— HOW TO COMPLETE THIS TASK —
Your response should consist of every line below, reproduced without alteration.

— DATASET SECTION —
((
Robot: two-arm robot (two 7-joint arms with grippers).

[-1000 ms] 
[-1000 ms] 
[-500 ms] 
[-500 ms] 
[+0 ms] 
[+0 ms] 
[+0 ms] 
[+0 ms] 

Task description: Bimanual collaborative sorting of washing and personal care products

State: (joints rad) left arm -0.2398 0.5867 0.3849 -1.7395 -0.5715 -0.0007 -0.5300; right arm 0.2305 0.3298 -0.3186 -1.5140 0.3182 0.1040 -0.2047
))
— ANSWER BOX —
Robot: two-arm robot (two 7-joint arms with grippers).

[-1000 ms] 
[-1000 ms] 
[-500 ms] 
[-500 ms] 
[+0 ms] 
[+0 ms] 
[+0 ms] 
[+0 ms] 

Task description: Bimanual collaborative sorting of washing and personal care products

State: (joints rad) left arm -0.2398 0.5867 0.3849 -1.7395 -0.5715 -0.0007 -0.5300; right arm 0.2305 0.3298 -0.3186 -1.5140 0.3182 0.1040 -0.2047

No other output is expected for this exercise.